Bradley Beal honored to pass Gilbert Arenas on all-time three-pointer list

Saturday night produced a link between some of the best players in recent Wizards/Bullets franchise history.

With a fourth-quarter three, Bradley Beal surpassed Gilbert Arenas on the franchise list for career triples

Beal, an All-Star last season, has already established himself as one of the best to play for Washington in decades. Afterwards, he paid homage to the man whose record he broke.

"I was always a fan of Gil. He was Agent Zero," Beal told NBC Sports Washington. 

"I loved everything about him; his confidence, his swagger on the floor. Granted, everyone talks about his off-the-court stuff, but what he did on the court is just untouchable. It's untouchable. He's a legend, for sure. Part of me wishes I could have played with him and just learned from him in a lot of ways. That's an accomplishment for me. I'm happy I was able to surpass it because he is a legend, in my opinion anyway."

Arenas' tenure with the Wizards was epic for its highs and lows. At his peak, he was arguably the most dangerous scorer in the NBA. But his downfall both on the court and off has left him as a notorious figure in the game's recent history.
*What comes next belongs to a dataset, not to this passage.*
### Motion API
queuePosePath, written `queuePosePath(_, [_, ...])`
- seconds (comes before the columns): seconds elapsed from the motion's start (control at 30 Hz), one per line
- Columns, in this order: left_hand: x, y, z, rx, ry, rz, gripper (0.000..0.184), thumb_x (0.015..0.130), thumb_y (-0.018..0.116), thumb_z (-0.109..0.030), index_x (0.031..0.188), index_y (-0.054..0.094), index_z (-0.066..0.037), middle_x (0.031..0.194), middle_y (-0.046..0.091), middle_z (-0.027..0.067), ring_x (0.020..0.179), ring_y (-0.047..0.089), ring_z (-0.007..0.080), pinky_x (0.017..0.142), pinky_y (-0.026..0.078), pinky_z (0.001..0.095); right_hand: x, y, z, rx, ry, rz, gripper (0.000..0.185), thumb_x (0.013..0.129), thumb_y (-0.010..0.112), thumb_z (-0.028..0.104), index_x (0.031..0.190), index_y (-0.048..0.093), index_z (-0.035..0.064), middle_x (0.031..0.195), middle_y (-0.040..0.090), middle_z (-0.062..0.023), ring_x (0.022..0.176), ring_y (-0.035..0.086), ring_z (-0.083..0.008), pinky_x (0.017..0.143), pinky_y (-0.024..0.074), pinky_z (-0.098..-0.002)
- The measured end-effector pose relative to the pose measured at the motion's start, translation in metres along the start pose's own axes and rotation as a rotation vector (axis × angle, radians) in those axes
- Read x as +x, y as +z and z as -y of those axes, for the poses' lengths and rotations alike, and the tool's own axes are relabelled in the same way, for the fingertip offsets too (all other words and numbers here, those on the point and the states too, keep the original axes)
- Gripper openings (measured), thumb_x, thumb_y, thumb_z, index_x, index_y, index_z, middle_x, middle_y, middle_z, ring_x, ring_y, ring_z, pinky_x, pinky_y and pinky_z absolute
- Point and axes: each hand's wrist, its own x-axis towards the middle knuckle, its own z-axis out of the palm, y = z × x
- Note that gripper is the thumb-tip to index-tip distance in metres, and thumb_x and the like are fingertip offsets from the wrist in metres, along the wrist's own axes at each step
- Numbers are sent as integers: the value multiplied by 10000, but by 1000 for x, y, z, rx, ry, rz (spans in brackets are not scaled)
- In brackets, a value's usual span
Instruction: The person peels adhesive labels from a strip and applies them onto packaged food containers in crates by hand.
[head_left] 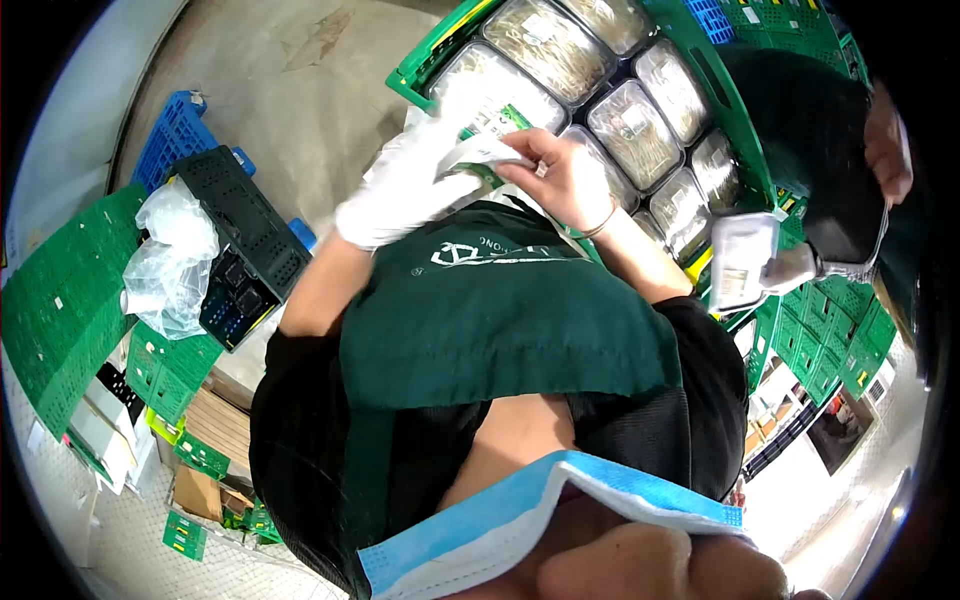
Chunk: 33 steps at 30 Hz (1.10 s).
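My left hand (pixel 400 195), in a white glove, is slightly blurred, its fingers closed round one end of a curled white label strip (pixel 482 152). At the other end of the strip my bare right hand (pixel 570 185) pinches it between thumb and fingers. Both hands are above a green apron (pixel 510 330), near the close edge of a green crate (pixel 725 110). In that crate are several clear-lidded trays of pale, thin strands (pixel 635 135). A green-and-white label (pixel 508 120) shows just beyond my hands.
At the right a co-worker's gloved hand (pixel 790 270) holds a lidded tray (pixel 742 262). To the left, a crumpled clear plastic bag (pixel 170 255) lies on a black crate (pixel 245 215) beside green crates (pixel 75 300). A blue crate (pixel 172 135) stands behind on the floor.
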Motion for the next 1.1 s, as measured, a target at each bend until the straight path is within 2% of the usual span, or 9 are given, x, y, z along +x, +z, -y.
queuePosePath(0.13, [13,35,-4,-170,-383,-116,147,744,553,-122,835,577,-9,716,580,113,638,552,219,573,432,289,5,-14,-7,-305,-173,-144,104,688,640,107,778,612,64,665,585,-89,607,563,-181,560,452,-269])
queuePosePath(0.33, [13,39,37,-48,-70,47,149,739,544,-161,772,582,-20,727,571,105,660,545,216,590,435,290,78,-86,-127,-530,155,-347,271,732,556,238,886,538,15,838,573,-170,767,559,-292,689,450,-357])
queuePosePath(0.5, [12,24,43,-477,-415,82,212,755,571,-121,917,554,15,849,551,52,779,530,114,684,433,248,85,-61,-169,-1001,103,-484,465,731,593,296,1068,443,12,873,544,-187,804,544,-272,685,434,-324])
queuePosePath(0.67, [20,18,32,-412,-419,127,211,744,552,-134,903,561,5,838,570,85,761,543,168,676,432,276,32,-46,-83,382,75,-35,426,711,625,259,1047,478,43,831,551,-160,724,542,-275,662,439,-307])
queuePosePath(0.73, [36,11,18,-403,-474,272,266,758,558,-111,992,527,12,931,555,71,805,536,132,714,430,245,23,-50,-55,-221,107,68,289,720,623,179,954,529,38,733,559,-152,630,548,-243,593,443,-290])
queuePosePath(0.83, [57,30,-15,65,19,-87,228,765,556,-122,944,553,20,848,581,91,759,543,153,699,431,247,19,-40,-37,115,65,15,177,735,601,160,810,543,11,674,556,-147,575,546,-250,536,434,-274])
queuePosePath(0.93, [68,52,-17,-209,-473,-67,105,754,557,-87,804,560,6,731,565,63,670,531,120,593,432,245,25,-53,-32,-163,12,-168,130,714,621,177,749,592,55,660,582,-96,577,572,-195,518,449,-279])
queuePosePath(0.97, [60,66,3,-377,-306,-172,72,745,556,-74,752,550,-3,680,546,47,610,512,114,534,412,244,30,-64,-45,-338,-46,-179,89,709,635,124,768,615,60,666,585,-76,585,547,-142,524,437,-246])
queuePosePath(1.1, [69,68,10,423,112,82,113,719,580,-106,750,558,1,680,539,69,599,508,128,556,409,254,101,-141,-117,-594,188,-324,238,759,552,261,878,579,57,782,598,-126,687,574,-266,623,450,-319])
John Wall, who has assisted on many of Beal's three-pointers, played with Arenas back in the 2010-11 season as a rookie. He is happy for his current teammate, who now has a distinct place in the team's history books.

"He's probably the best shooter I've ever played with in my eyes, so it's great to see him accomplish that," Wall said. "He's going to keep setting the bar higher and higher."

Beal passed Arenas in just the second game of his seventh NBA season. He's only 25 years old, so odds are he will keep adding to his franchise record for many years to come.